I choke, immediately becoming acquainted with how unpleasant it is to snort wine through one's nose. "Shiv, please—"

My best friend, sprawled across my couch with a bottle of wine in one hand and her phone in the other, does not stop. The light of her screen illuminates the evil little grin on her face. "This one is forty-six percent off and it can be here by Saturday. Weekend shipping, babe."

"I don't want it," I protest. "That sounds ridiculous. What is 'nipple clit anal?' I don't want that."
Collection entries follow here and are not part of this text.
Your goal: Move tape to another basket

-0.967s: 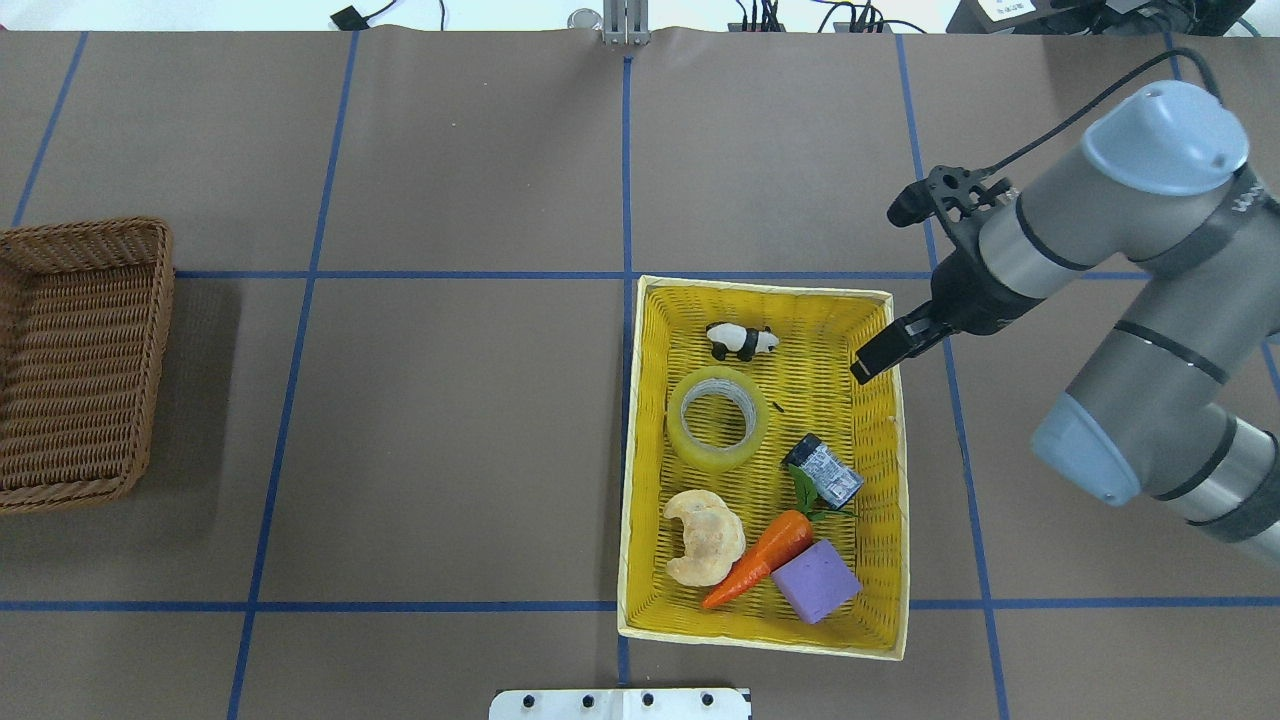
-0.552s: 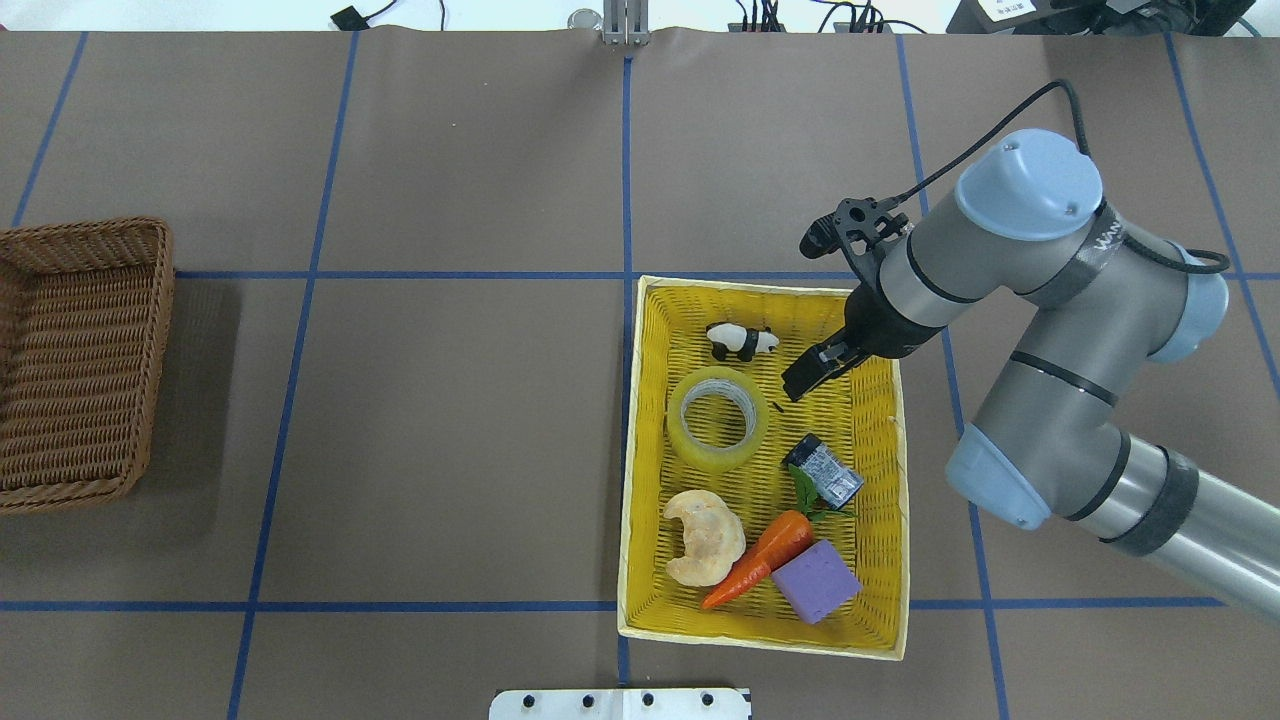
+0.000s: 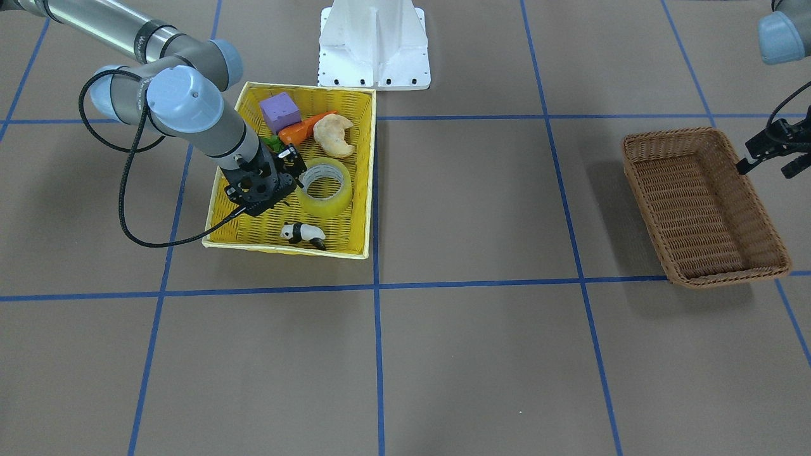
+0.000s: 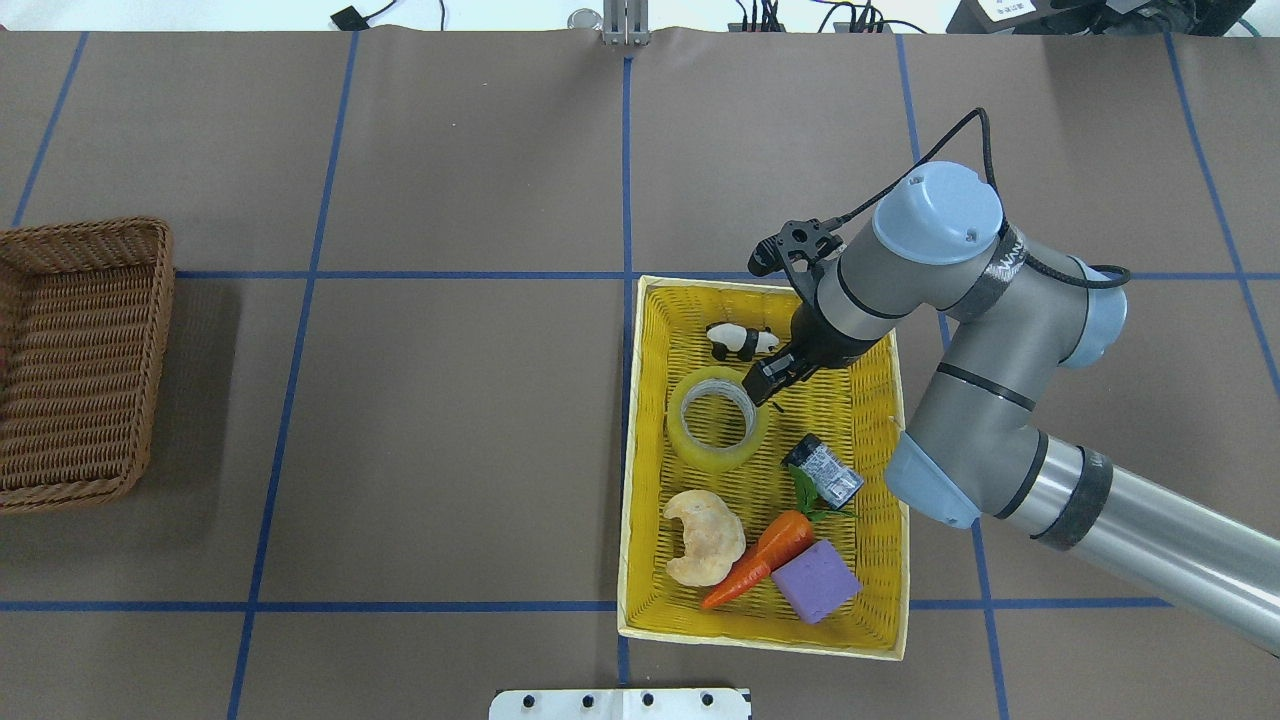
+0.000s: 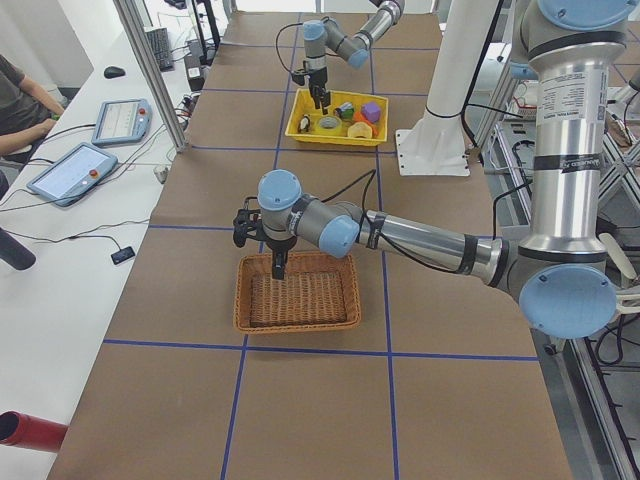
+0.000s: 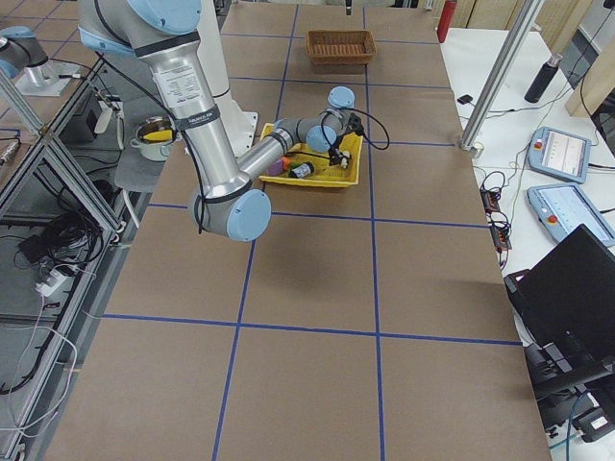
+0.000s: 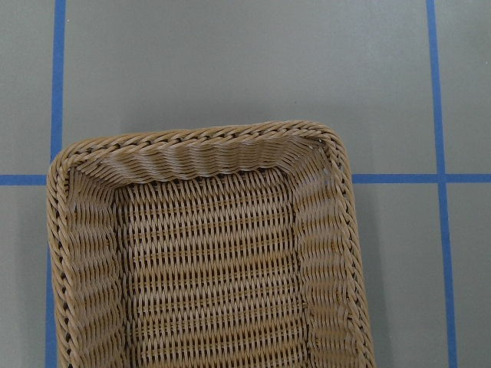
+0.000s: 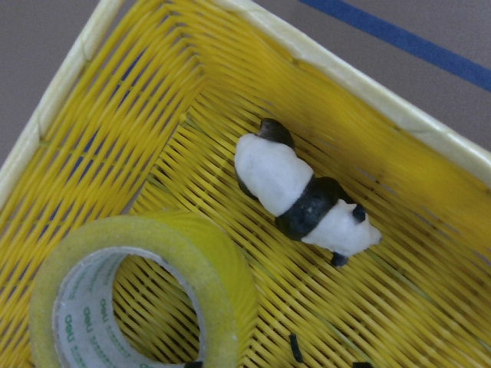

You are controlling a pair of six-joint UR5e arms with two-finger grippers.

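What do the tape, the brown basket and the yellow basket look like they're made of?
Tape: glossy, translucent yellowish plastic film on a pale printed core, probably cardboard.
Brown basket: matte woven wicker or rattan, braided rim.
Yellow basket: shiny flat woven strips, likely plastic, with a pale rim.

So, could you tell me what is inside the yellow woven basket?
A yellowish tape roll, panda figurine, croissant, carrot, purple block and dark packet; the right gripper hides some floor.

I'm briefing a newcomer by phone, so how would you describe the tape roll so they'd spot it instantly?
Find the bright yellow basket just right of centre in the overhead view. In its upper half the tape lies flat, between the toy panda and the croissant. It is the only ring there: yellowish, translucent, hollow.
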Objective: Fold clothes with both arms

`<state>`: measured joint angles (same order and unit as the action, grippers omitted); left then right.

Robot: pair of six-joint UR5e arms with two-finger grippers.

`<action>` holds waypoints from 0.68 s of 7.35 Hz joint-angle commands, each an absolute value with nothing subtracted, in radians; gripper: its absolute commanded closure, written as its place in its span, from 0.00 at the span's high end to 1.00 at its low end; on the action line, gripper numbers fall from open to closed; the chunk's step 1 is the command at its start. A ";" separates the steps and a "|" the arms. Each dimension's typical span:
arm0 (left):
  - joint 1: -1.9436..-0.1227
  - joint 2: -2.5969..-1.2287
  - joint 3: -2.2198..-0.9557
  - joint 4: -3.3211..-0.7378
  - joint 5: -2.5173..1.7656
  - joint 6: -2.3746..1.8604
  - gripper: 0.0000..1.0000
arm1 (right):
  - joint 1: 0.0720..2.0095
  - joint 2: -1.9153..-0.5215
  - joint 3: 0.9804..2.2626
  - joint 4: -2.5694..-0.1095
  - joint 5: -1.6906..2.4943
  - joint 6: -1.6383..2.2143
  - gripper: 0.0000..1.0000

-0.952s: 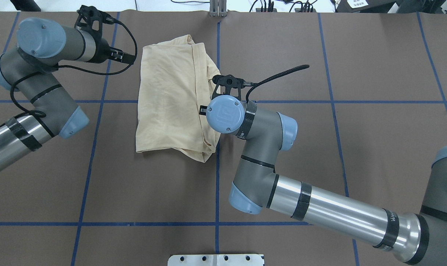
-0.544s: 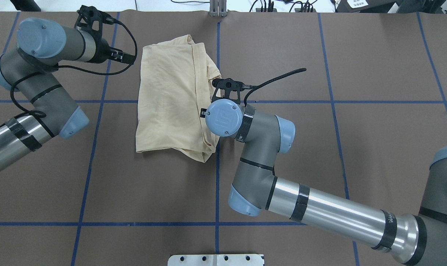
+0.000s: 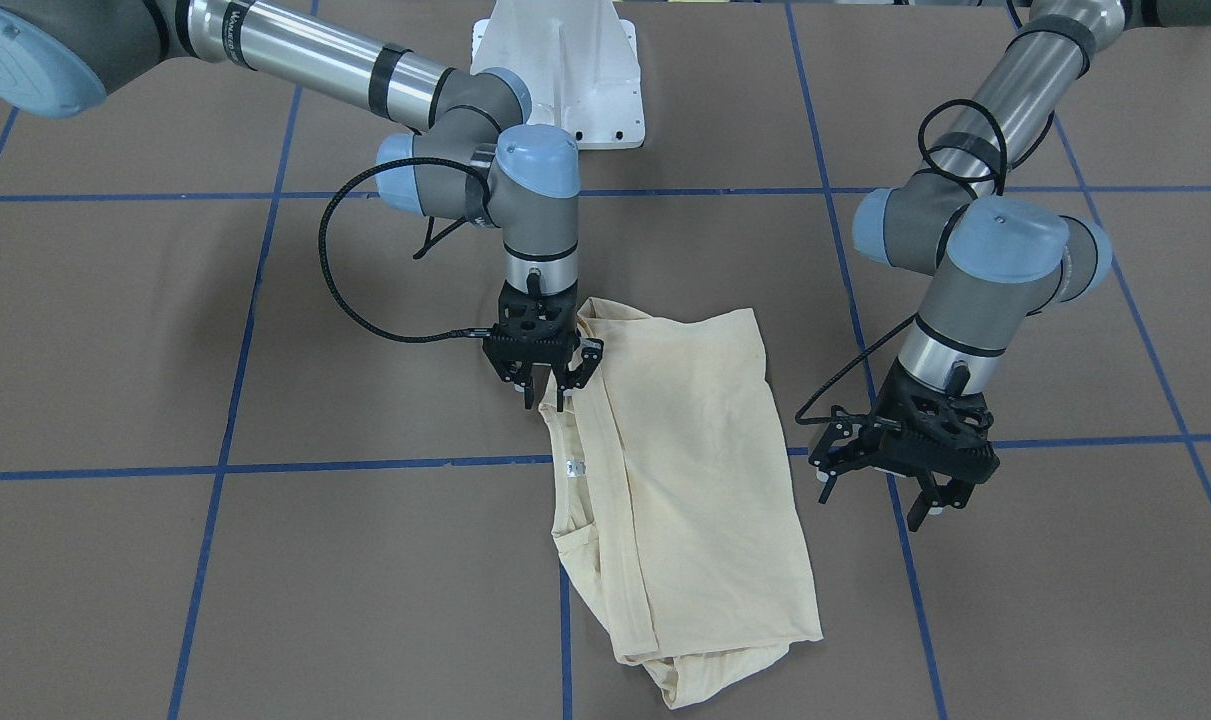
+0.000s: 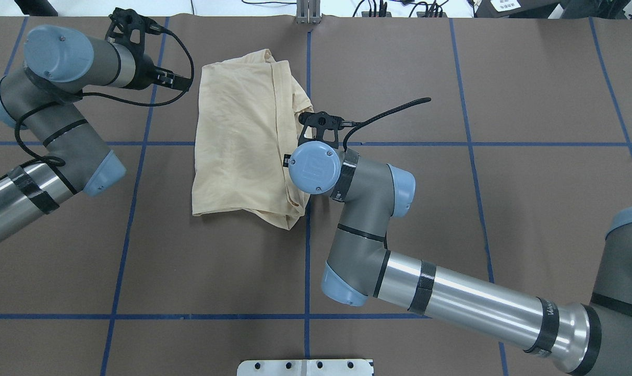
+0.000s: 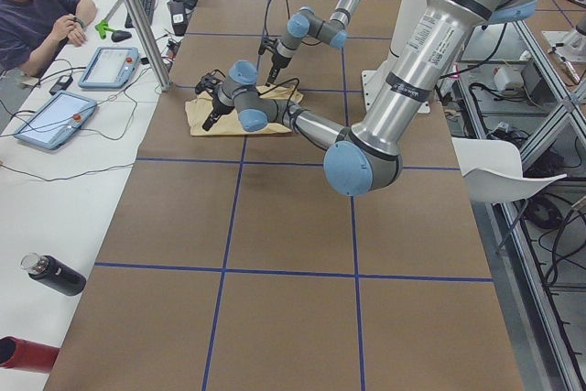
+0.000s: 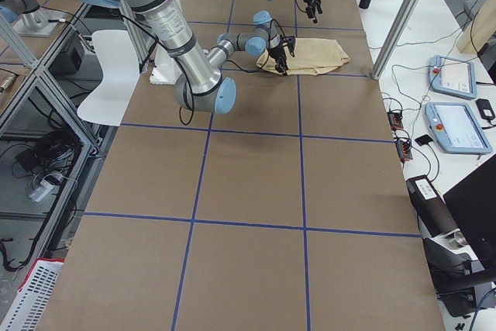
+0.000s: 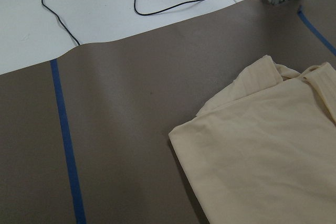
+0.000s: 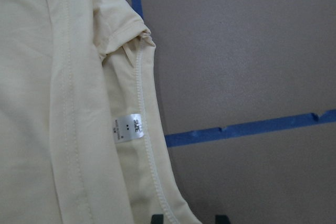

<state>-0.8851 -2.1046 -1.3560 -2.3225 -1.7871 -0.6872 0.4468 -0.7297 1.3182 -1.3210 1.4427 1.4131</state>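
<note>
The pale cream-yellow shirt (image 4: 242, 136) lies folded on the brown table, left of centre; no print shows. It also shows in the front-facing view (image 3: 685, 470). Its white neck tag (image 8: 128, 128) sits by the ribbed collar edge. My right gripper (image 3: 547, 395) is open and low over the shirt's collar-side edge. Its two fingertips (image 8: 157, 219) stand apart on either side of that edge. My left gripper (image 3: 880, 500) is open and empty, hovering beside the shirt's opposite edge near a far corner (image 7: 181, 135), not touching it.
Blue tape lines (image 4: 308, 219) cross the brown table cover. The white pedestal base (image 3: 560, 70) is at the robot's side. A metal post (image 4: 308, 13) stands at the far edge. An operator (image 5: 37, 6) sits beyond the table with tablets (image 5: 55, 116) and cables.
My right arm's wrist has shifted slightly left and toward the robot over the shirt's edge. The left arm and the shirt have not moved.
</note>
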 commanded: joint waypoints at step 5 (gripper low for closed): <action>-0.885 -2.105 -1.356 -2.322 -1.787 -0.687 1.00 | 0.433 -0.720 1.302 -1.324 1.428 1.414 0.00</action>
<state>-0.8851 -2.1046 -1.3561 -2.3224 -1.7871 -0.6872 0.4334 -0.7250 1.3040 -1.3226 1.4286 1.4160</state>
"I'll tell you what it is. It's exactly what you need after the week you've had. There. Arriving on Saturday. You'll thank me later."

Raskolnikov—Nik for short—hops onto the back of the couch with a narrowed, golden gaze. He lifts a paw and begins swiping at Shiv's messy bun. It's his way of telling us we've been camped out on the couch for too long and he wants his living room back.

One look at my bitchy, entitled cat has me bursting out in sudden laughter. And it doesn't stop. This is also because of the wine.

"Mhm. This is okay. This is good. Let it out."

"I'm not upset," I sober suddenly, sitting up so fast it feels like someone shoved me in the dryer and flipped it to the highest setting. "I'm literally fine. You're the one who's been obsessively looking at sex toys on Amazon for the last thirty minutes."

"Be that as it may, you just got dumped. That does not constitute fine."

I give an almighty affronted gasp. "I was not dumped!"

The guy I'd been sleeping with called off our arrangement. There was a difference.

"Regardless, I don't get it," Shiv scoffs. "He's lucky you even gave him the time of day for so long. I know I don't see whatever you saw in him."

I roll my eyes. "Of course you don't. I just have a thing, okay? We know this." A thing with dull, strait-laced, good guys. David perfectly fit that bill—until he started catching feelings. Growing up, my mother used to warn me that I'd sufficiently overwhelm whoever I got into a relationship with, and I've found her to be right about at least that one thing.

I need predictable, reliable, right on the cusp of boring. I have what my family has so diplomatically deemed "a strong personality;" I just don't work with someone who's not on the opposite end of that spectrum. We clash. My impulsivity and mercurial tastes need to find a balance somewhere.

"Still, your M.O. is essentially finding the only guys in this city who have absolutely no personality. You're selling yourself short, Viv."

"David had a personality," I argue weakly. 

"David Jones, financial advisor, lover of khakis and perpetual wearer of polos that were always done up to the top button did not have a personality."

Okay, she's right. 

It may sound awful to some, but at least I know what I need. And I'm sure to make abundantly clear to the men I get involved with exactly what they should be expecting. It's a system that's been working for me thus far, despite Shiv's concern. 

I, for one, am grateful that David called things off. It's worlds better than him trying to fight pesky emotions and feelings, secretly hoping they go away and waiting for something that will never happen. That being me returning said feelings.